> [Requirement]
Where a line of the records holds the string "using", copy that line.

───── Task inputs ─────

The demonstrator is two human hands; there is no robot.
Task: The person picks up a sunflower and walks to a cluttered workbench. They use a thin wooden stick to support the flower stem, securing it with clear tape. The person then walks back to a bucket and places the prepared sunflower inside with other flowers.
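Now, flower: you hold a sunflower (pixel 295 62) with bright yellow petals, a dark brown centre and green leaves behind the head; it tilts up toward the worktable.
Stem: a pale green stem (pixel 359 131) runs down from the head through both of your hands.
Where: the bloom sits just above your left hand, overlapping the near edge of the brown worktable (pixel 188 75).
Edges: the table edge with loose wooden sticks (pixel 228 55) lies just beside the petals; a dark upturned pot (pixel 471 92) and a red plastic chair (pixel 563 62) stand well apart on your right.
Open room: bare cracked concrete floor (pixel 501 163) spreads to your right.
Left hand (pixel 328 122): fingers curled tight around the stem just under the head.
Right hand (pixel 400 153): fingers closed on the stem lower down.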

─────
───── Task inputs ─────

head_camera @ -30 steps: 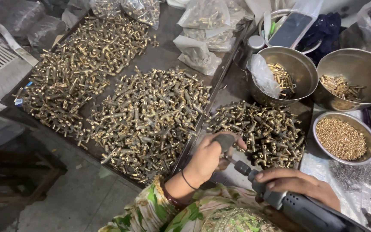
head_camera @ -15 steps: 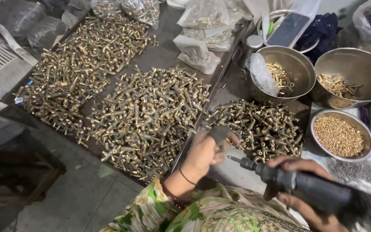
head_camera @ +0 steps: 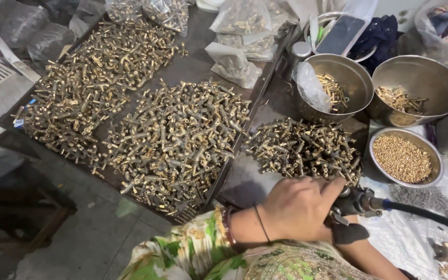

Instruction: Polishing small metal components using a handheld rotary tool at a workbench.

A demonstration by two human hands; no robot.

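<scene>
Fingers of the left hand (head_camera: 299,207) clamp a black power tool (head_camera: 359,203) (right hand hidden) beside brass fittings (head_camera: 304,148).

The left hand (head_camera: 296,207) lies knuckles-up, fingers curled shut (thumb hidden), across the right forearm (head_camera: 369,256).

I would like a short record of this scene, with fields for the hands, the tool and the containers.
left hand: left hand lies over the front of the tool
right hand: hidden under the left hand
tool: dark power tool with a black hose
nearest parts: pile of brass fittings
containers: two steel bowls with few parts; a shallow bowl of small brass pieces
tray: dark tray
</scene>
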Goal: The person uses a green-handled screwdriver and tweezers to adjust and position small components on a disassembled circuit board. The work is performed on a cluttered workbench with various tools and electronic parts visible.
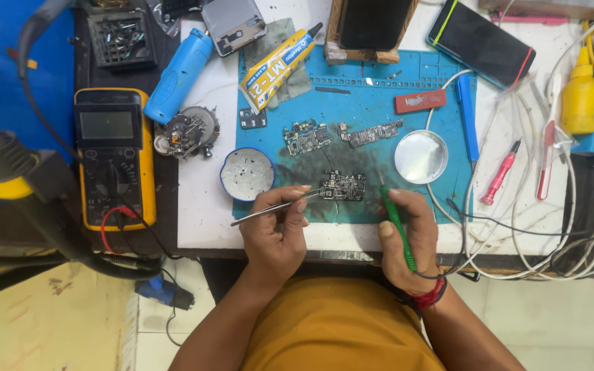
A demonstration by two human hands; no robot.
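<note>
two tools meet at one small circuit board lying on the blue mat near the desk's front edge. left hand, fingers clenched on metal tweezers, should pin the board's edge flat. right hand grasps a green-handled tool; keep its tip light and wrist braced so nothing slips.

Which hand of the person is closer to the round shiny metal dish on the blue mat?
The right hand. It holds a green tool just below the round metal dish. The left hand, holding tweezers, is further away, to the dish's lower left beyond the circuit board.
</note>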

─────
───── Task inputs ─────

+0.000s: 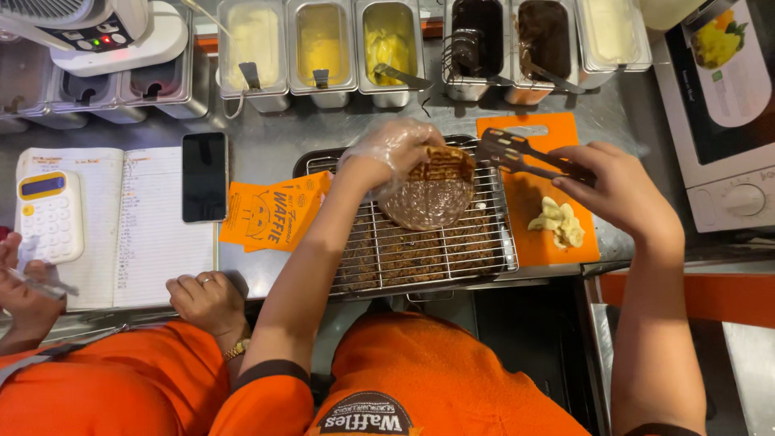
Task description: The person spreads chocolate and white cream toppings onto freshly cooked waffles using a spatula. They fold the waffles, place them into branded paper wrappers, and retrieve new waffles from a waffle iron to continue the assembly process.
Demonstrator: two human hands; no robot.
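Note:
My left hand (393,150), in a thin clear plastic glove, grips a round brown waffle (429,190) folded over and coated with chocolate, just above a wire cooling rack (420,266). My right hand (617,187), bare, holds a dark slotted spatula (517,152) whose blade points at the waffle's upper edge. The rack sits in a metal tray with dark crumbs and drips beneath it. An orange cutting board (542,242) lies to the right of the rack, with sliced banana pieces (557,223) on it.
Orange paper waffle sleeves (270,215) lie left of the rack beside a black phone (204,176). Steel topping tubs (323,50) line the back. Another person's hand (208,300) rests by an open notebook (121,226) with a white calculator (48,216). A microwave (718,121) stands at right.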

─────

> [Result]
Instruction: Polishing small metal components using a handheld rotary tool at a workbench.
Task description: The person spreads chocolate and white cream toppings onto freshly cooked waffles using a spatula. They fold the waffles, place them into branded paper wrappers, and retrieve new waffles from a waffle iron to continue the assembly process.

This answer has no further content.